*WORK ORDER:* Could you set down every entry exactly as it stands, without the images?

*DATA RECORDS:*
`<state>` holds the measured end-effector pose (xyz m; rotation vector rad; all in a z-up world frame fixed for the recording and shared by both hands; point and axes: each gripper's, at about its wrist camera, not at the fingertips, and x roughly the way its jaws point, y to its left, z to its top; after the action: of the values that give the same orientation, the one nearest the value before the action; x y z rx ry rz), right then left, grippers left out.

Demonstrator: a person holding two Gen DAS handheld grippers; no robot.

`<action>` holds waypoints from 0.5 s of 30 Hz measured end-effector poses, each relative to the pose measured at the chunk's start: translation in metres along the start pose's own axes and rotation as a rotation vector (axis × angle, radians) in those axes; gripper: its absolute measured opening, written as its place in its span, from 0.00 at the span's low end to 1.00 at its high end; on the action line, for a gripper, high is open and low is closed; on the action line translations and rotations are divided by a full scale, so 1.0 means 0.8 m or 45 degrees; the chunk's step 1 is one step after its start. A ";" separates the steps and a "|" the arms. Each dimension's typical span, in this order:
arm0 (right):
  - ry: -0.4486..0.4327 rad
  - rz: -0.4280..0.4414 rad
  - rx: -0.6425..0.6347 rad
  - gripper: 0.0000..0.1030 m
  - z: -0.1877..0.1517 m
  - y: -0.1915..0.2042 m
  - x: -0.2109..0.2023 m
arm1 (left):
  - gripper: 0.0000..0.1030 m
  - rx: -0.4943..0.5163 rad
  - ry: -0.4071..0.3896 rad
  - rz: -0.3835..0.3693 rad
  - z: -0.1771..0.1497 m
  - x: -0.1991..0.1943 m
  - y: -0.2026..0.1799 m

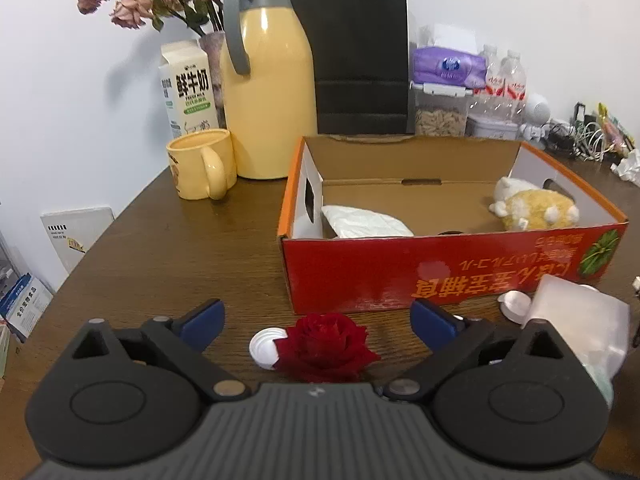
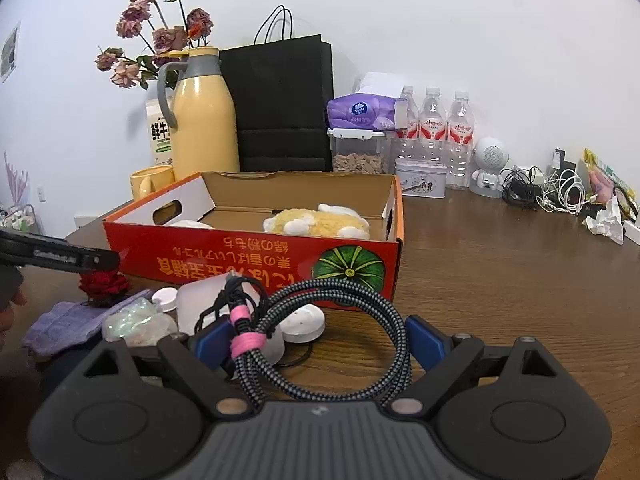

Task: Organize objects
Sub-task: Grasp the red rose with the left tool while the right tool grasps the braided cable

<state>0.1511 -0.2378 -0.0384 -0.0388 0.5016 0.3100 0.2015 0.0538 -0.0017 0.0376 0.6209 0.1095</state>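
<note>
Both grippers are spread wide and empty, left gripper (image 1: pixel 316 322) lined up on the dark red fabric rose (image 1: pixel 326 346), right gripper (image 2: pixel 316 342) straddling the coiled black-and-white braided cable (image 2: pixel 332 320), both lying on the brown wooden counter (image 1: pixel 160 248) just beside the open red cardboard box (image 1: pixel 440 276), probably next to go in.

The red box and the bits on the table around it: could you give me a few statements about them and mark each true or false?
1. A yellow plush toy lies inside the red box. True.
2. The red rose is already in the box. False: it lies on the table in front of the box, between the open fingers of the left gripper.
3. The right gripper is open around a coiled braided cable. True.
4. The yellow mug stands inside the box. False: it stands on the table beside the yellow jug.
5. The black paper bag stands behind the box. True.
</note>
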 end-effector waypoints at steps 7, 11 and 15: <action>0.011 0.003 0.008 0.88 -0.001 -0.006 0.009 | 0.82 -0.016 0.046 0.007 -0.005 0.019 0.002; 0.019 0.010 0.010 0.88 -0.002 -0.006 0.013 | 0.73 -0.009 0.035 0.015 -0.008 0.017 0.001; 0.017 0.014 0.014 0.88 -0.002 -0.006 0.013 | 0.55 -0.006 0.076 0.010 -0.012 0.023 0.000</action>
<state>0.1605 -0.2398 -0.0453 -0.0278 0.5167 0.3176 0.2109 0.0562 -0.0205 0.0325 0.6798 0.1203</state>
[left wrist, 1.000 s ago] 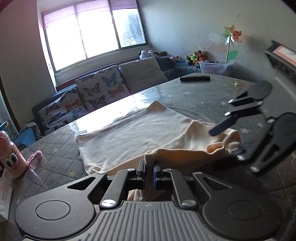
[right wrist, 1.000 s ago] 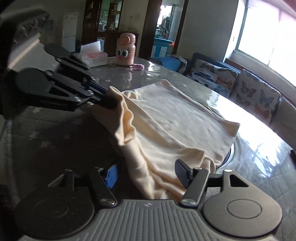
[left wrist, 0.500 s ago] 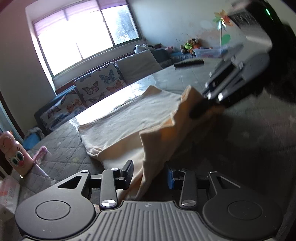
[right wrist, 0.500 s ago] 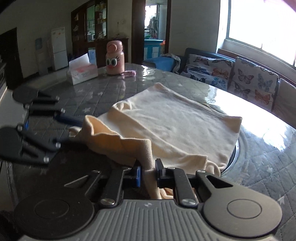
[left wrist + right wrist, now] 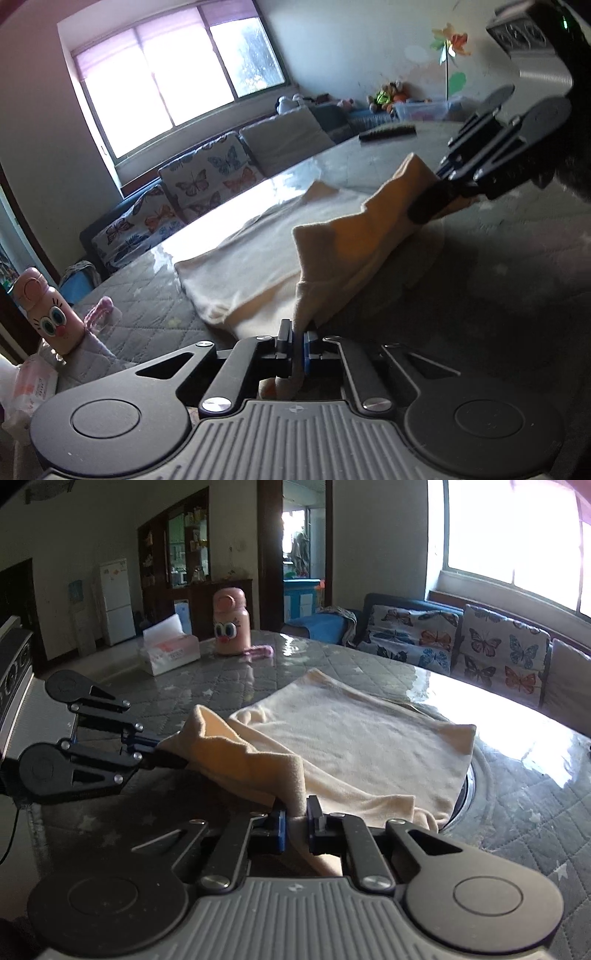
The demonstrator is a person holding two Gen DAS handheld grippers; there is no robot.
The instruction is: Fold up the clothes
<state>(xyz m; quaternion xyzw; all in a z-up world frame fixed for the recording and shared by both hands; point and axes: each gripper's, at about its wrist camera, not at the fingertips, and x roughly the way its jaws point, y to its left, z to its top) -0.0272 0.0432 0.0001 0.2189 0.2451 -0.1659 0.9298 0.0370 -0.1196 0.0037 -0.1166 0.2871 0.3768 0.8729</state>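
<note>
A cream garment (image 5: 258,258) lies spread on the grey quilted table (image 5: 147,306), its near edge lifted into a ridge between the two grippers. My left gripper (image 5: 297,334) is shut on one end of that edge, with the cloth pinched between its pads. In the right wrist view the same garment (image 5: 351,731) runs into my right gripper (image 5: 295,808), whose jaws are closing with the pads pressing on the other end of the edge. Each gripper shows in the other's view: the right gripper (image 5: 424,206) at upper right, the left gripper (image 5: 173,755) at left.
A pink bottle with cartoon eyes (image 5: 231,622) and a tissue box (image 5: 170,648) stand at the table's far left side. A dark remote (image 5: 388,131) lies at the far edge. A sofa with butterfly cushions (image 5: 480,646) runs under the window.
My left gripper opened, shifted along the edge and shut on the cloth again. My right gripper closed from wide open onto the cloth, and the edge between them rose off the table.
</note>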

*RESULT BELOW:*
`<state>` holds the measured end-effector pose (xyz m; rotation vector rad; all in a z-up world frame fixed for the recording and shared by both hands; point and axes: each gripper's, at about its wrist camera, not at the fingertips, and x roughly the way its jaws point, y to its left, z to its top; after the action: of the values that give the same orientation, the one nearest the value before the action; x y z rx ry rz), right then left, grippers left out.

Demonstrator: a person holding two Gen DAS handheld grippers; no robot.

`<action>` holds waypoints from 0.5 s of 30 Hz measured end-effector poses, each relative to the pose measured at the chunk's start: translation in metres along the start pose's own axes and rotation as a rotation vector (axis × angle, radians) in those axes; gripper: its absolute measured opening, written as its place in its span, from 0.00 at the span's low end to 1.00 at its high end; on the action line, for a gripper, high is open and low is closed; on the action line translations and rotations are divided by a full scale, so 1.0 means 0.8 m or 45 degrees; the chunk's step 1 is one step after its start. A ";" separates the steps and a "|" the arms. Each dimension's typical span, in this order:
arm0 (right):
  - ry: -0.4486..0.4327 rad
  - rz: -0.4280..0.4414 rad
  - rx: -0.6425..0.6347 rad
  - gripper: 0.0000..0.1030 m
  - z: -0.1877..0.1517 m
  - y: -0.1915..0.2042 m
  - x: -0.2109..0.2023 m
arm1 (left):
  - gripper: 0.0000..0.1030 m
  - rx: -0.4943..0.5163 rad
  - ry: -0.4071..0.3896 rad
  - rz: -0.3835..0.3693 rad
  - z: -0.1771..0.1497 m
  - x: -0.1991..0.1943 m
  - y: -0.2026..0.1799 m


Task: Organize objects
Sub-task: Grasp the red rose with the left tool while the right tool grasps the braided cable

<state>0.1511 -0.2378 -0.0384 -0.0388 0.5016 0.3100 0.2015 0.0538 -0.0017 0.0376 0.6209 0.1095</state>
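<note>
Both grippers are spread wide and empty, left gripper (image 1: pixel 316 322) lined up on the dark red fabric rose (image 1: pixel 326 346), right gripper (image 2: pixel 316 342) straddling the coiled black-and-white braided cable (image 2: pixel 332 320), both lying on the brown wooden counter (image 1: pixel 160 248) just beside the open red cardboard box (image 1: pixel 440 276), probably next to go in.

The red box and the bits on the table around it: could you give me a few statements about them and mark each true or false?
1. A yellow plush toy lies inside the red box. True.
2. The red rose is already in the box. False: it lies on the table in front of the box, between the open fingers of the left gripper.
3. The right gripper is open around a coiled braided cable. True.
4. The yellow mug stands inside the box. False: it stands on the table beside the yellow jug.
5. The black paper bag stands behind the box. True.
</note>
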 end-effector waypoints at steps 7, 11 and 15: <action>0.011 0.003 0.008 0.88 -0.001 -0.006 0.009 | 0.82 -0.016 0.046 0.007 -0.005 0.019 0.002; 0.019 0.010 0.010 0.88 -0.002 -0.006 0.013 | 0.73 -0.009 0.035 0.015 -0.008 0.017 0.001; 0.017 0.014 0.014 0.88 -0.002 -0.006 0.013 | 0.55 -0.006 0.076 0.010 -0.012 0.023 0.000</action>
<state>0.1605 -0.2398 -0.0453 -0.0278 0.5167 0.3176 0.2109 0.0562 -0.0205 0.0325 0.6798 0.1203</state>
[left wrist, 1.000 s ago] 
[right wrist, 1.000 s ago] 
[left wrist, 0.500 s ago] 
[right wrist, 0.500 s ago] 
[left wrist + right wrist, now] 
The demonstrator is a person holding two Gen DAS handheld grippers; there is no robot.
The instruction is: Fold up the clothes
<state>(xyz m; quaternion xyzw; all in a z-up world frame fixed for the recording and shared by both hands; point and axes: each gripper's, at about its wrist camera, not at the fingertips, and x roughly the way its jaws point, y to its left, z to its top) -0.0272 0.0432 0.0001 0.2189 0.2451 -0.1659 0.9298 0.0370 -0.1196 0.0037 -0.1166 0.2871 0.3768 0.8729</state>
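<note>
A cream garment (image 5: 258,258) lies spread on the grey quilted table (image 5: 147,306), its near edge lifted into a ridge between the two grippers. My left gripper (image 5: 297,334) is shut on one end of that edge, with the cloth pinched between its pads. In the right wrist view the same garment (image 5: 351,731) runs into my right gripper (image 5: 295,808), whose jaws are closing with the pads pressing on the other end of the edge. Each gripper shows in the other's view: the right gripper (image 5: 424,206) at upper right, the left gripper (image 5: 173,755) at left.
A pink bottle with cartoon eyes (image 5: 231,622) and a tissue box (image 5: 170,648) stand at the table's far left side. A dark remote (image 5: 388,131) lies at the far edge. A sofa with butterfly cushions (image 5: 480,646) runs under the window.
My left gripper opened, shifted along the edge and shut on the cloth again. My right gripper closed from wide open onto the cloth, and the edge between them rose off the table.
</note>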

This exercise requires no further response.